▸ Assigned task
Print word for word the first line of the records below and every following line through the one containing "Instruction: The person"; print nothing else.

▸ Information supplied

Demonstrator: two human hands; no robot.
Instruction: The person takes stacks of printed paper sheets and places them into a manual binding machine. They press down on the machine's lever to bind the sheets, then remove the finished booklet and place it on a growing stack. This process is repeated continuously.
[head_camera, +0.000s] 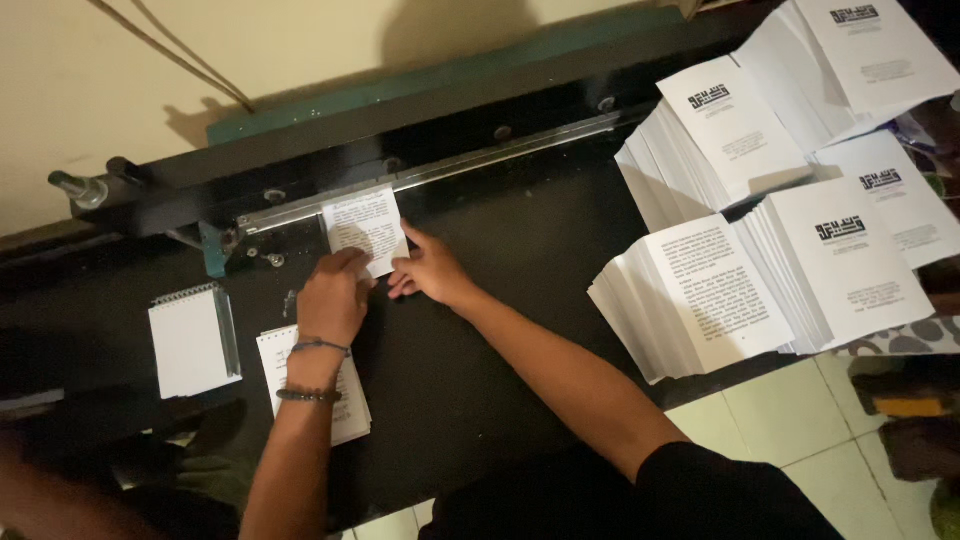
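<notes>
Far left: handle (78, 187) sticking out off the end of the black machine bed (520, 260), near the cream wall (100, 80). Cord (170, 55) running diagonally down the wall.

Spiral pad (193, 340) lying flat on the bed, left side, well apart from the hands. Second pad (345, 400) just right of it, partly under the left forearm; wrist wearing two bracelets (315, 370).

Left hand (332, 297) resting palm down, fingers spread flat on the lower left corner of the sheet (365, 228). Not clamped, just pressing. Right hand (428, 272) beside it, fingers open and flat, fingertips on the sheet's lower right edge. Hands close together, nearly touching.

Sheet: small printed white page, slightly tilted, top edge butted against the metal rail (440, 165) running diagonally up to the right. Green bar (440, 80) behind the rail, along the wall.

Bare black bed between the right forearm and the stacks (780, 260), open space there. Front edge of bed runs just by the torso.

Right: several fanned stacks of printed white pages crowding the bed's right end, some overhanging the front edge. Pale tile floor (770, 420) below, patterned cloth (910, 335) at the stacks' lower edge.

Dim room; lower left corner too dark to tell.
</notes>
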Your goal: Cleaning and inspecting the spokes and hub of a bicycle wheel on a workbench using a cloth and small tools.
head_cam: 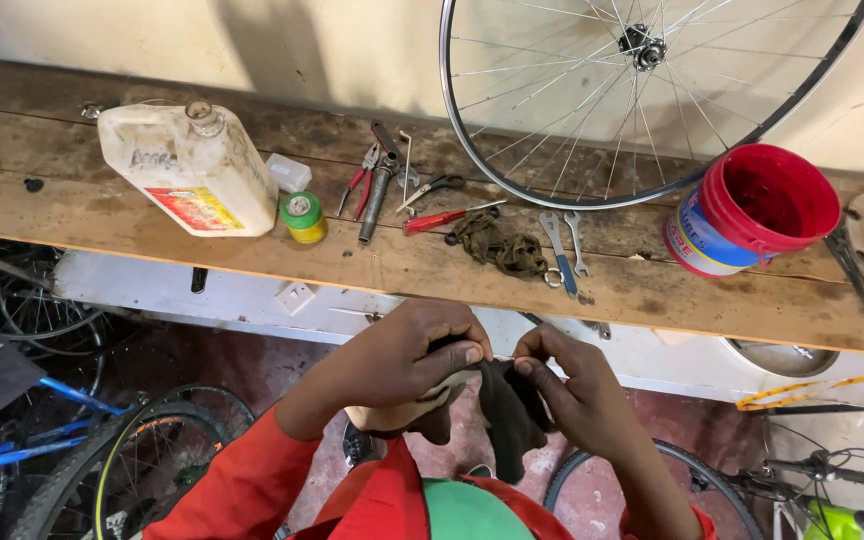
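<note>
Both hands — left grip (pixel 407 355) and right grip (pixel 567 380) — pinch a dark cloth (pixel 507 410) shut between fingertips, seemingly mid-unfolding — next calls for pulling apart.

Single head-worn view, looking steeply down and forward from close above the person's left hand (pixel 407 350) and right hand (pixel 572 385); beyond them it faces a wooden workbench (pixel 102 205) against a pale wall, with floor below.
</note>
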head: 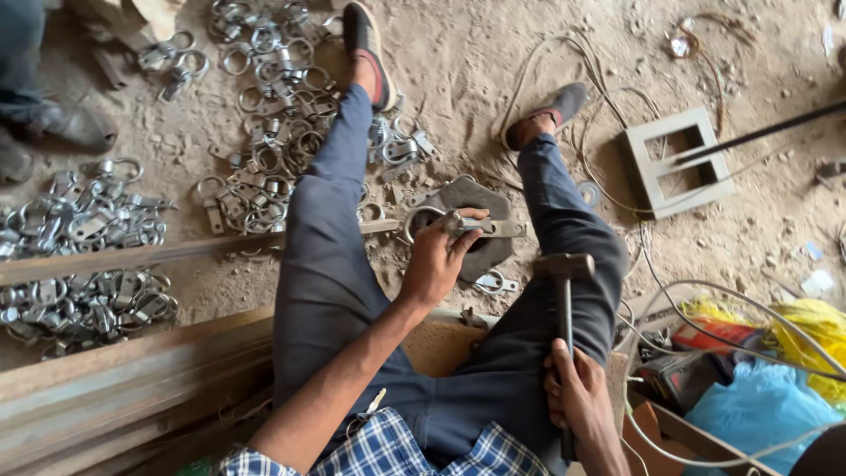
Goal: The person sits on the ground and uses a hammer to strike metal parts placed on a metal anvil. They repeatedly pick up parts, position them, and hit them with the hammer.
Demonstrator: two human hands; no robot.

▸ Written reply
Demonstrator: two human hands; no robot.
Instruction: The person takes stacks of printed paper sheets and places them into a manual binding machine. They press down on the machine's lever to bind the sheets, then remove the finished booklet and place it on a growing stack. This process is repeated continuously.

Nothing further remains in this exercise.